(Raw data begins)
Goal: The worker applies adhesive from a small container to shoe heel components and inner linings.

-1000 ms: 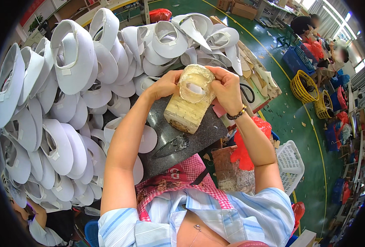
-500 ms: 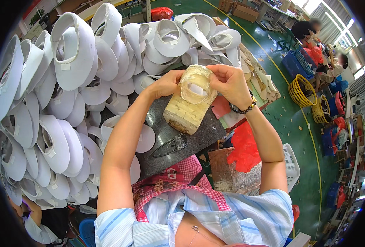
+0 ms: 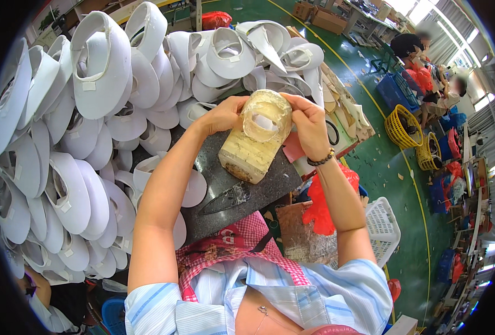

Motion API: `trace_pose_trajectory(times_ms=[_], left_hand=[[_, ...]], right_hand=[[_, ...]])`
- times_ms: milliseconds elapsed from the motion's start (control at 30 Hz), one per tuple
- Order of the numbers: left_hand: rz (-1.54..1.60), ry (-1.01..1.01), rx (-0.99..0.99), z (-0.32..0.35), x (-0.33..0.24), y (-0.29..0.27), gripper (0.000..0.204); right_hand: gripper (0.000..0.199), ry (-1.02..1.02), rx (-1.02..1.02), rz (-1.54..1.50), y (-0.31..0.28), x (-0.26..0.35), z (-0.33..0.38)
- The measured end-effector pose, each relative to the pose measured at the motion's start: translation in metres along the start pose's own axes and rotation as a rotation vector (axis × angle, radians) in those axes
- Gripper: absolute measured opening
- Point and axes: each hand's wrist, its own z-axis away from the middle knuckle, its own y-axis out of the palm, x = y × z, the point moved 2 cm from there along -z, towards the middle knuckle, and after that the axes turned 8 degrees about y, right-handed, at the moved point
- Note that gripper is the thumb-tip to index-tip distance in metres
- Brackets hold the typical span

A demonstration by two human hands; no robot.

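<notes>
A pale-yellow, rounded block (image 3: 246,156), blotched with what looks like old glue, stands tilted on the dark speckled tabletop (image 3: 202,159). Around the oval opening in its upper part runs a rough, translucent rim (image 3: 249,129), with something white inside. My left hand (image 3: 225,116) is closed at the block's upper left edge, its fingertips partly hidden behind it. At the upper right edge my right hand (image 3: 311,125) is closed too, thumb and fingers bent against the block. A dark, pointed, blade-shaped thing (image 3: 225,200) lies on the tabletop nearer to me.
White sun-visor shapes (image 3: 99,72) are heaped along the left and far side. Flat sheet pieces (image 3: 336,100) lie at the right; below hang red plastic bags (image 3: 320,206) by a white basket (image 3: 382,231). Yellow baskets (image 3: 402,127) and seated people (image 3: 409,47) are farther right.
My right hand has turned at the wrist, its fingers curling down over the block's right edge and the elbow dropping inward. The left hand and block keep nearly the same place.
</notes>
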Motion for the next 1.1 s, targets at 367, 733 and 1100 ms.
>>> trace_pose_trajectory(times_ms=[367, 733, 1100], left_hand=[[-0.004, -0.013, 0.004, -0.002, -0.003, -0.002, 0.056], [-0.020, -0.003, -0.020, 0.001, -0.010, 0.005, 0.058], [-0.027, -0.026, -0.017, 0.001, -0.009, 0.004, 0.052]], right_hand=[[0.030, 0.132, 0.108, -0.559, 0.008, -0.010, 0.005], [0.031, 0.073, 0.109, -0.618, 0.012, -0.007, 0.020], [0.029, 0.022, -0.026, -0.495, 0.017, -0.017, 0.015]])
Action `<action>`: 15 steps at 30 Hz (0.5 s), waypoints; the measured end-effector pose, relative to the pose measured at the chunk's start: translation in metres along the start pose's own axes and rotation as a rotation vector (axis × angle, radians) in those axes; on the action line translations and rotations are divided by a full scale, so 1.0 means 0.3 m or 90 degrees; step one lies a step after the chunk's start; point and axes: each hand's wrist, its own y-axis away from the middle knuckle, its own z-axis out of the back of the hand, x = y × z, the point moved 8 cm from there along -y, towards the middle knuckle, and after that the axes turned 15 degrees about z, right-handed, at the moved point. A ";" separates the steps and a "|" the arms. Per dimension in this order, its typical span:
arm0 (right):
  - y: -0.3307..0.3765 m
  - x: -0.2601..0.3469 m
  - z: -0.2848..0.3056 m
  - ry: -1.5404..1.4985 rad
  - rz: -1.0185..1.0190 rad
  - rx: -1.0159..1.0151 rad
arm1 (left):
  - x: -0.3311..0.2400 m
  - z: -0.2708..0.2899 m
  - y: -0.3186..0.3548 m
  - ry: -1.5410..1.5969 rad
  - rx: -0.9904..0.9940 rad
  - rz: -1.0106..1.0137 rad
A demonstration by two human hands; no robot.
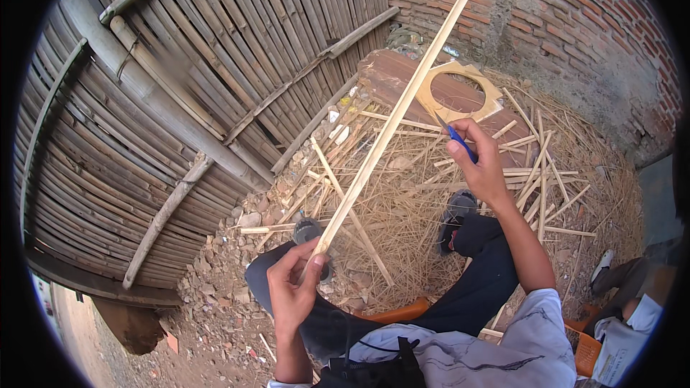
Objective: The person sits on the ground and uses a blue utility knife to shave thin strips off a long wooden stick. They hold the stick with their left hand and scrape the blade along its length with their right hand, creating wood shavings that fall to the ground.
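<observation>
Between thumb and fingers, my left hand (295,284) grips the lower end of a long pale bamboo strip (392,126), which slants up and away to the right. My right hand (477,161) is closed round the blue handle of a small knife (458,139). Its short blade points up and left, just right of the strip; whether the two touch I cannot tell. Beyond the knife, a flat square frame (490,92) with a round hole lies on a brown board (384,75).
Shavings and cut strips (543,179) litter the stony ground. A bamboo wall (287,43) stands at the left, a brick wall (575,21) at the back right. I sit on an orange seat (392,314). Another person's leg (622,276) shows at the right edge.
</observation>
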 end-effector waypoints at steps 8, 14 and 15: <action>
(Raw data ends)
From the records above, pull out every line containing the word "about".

- Point and axes: each hand's wrist, its own z-axis away from the middle knuckle, its own y-axis out of the palm, x = y × z, the point moved 2 cm from there along -z, towards the middle knuckle, and after that the axes turned 8 degrees about y, right-handed, at the moved point
Action `<action>`: 15 steps at 30 Hz (0.5 s), waypoints; the measured end-effector pose, relative to the pose measured at the chunk's start: translation in metres along the start pose's own axes and rotation as a rotation vector (axis × angle, radians) in those axes; on the action line translations and rotations are divided by a full scale, so 1.0 means 0.3 m or 90 degrees; step one lies a step after the chunk's start; point and axes: each hand's wrist, its own y-axis away from the middle knuckle, its own z-axis out of the back of the hand, x = y × z, the point moved 8 cm from there along -y, towards the middle knuckle, and after that the axes turned 15 degrees about z, right-handed, at the moved point. A ";" separates the steps and a "|" the arms. Per dimension in this order, its typical span:

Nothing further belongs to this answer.